Horace Heffner wrote:
On Jul 30, 2008, at 5:25 AM, Stephen A. Lawrence wrote:
Thank you, Horace!
Now, I wonder where Devoir got that 412 gBBL number? Sure doesn't
seem to be in the report. Seems like they must have conflated the oil
and gas numbers using some kind of conversion factor to turn cubic
feet of natural gas into barrels of petroleum.
http://tinyurl.com/5qrpta
Well, 1 boe (barrel of oil equivalent) = 5.8x10^6 Btu, and 1 cf of gas
is 1000 Btu, so 1 boe roughly equates to 5800 cf of gas. The 1,670 Tcf
of gas is thus equivalent to 287 billion barrels of oil. We thus have
in billion barrels equivalents:
90 undiscovered oil
44 natural gas liquids
287 natural gas equivalent barrels
===
421 total billion barrels equivalent
Strange, the transposition of the last two digits. It's all a very
rough guess anyway.
None of this strikes me as terribly relevant to todays problems. Even if
it is actually there, an extreme expenditure is required to get to most
of this stuff and actually make it deliverable. Most everyone,
including congress, seems to be ignoring the fact that fast delivery of
oil is only likely to come from ANWR, because the pipelines and other
facilities are practically in place already. The already available
natural gas in Alaska will likely take 10 years or more to start
delivery to the central US by pipeline, mostly due to delays in Canada.

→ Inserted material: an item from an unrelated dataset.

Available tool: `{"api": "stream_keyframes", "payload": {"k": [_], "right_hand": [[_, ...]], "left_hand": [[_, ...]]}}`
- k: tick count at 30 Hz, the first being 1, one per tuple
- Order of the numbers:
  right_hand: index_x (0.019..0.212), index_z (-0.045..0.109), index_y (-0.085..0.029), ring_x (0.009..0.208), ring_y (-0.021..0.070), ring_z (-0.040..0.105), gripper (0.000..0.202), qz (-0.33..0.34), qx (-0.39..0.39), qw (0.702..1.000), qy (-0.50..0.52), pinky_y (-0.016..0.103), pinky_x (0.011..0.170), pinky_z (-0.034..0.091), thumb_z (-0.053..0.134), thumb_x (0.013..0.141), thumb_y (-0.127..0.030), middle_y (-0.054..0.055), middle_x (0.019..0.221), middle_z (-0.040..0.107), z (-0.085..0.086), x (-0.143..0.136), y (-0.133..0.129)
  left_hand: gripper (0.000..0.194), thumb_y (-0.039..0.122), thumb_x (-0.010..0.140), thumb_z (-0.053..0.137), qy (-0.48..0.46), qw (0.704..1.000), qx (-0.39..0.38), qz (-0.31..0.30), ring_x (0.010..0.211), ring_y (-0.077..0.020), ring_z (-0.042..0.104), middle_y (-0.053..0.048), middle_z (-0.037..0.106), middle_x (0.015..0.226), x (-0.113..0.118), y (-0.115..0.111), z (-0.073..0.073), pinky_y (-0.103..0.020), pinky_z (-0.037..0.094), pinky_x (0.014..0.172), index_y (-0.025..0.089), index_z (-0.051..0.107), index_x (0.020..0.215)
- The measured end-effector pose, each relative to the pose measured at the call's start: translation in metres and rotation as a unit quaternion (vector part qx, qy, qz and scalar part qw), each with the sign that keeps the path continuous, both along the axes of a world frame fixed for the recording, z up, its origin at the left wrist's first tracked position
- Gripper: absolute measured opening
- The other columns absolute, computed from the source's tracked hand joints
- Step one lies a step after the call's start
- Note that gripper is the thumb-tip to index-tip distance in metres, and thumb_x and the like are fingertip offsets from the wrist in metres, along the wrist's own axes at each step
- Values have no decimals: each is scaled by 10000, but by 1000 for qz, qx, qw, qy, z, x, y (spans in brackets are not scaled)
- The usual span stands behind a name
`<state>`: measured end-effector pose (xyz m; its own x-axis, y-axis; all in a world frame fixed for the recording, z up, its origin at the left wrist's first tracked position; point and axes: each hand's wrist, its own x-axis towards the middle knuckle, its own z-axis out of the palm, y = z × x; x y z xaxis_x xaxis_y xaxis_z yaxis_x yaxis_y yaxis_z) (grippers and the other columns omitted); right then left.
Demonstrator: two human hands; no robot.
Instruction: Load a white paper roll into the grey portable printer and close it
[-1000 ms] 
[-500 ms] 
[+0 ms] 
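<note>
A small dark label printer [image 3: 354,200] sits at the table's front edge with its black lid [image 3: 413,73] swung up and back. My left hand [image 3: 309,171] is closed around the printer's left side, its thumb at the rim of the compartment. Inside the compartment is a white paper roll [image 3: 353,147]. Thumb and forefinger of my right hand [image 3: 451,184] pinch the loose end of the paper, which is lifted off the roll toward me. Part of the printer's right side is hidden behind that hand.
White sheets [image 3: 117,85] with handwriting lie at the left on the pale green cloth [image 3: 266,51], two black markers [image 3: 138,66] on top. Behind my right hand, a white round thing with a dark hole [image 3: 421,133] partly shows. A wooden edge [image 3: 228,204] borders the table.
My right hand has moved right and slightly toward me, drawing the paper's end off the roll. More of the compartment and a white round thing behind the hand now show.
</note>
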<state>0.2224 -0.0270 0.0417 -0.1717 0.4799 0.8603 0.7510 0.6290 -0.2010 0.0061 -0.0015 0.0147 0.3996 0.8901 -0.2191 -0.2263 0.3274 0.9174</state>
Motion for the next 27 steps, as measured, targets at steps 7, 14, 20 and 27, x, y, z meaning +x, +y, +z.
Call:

It could be delivered as LNG to the west coast much quicker, but there
is a problem obtaining sufficient unloading capacity there. I think the
better solutions are conservation (now already having a price effect in
the form of reduced gasoline consumption), wind, solar, geothermal,
nuclear and increased drilling in unused lease areas. The many unused
lease areas within the continental US could be opened up to small
drilling companies, but that also ignores the problems of equipment
shortages, product delivery, and comparatively low expectations of finds.
I think a major problem will be maintaining a commitment to see through
the conversion to renewable energy when the price of gasoline falls back
to lower levels. The best way to maintain the commitment is to apply a
tax to gasoline that supports some minimum price, say $3/gallon, and
directly and only applies the tax revenue to renewable energy
development and to transportation infrastructure.
** YEAH!! **
But all efforts by Congress and the Pres in the past have been directed
at reducing the price of gasoline. The notion that the govt might
actually work to *raise* the price is utterly alien, sad to say.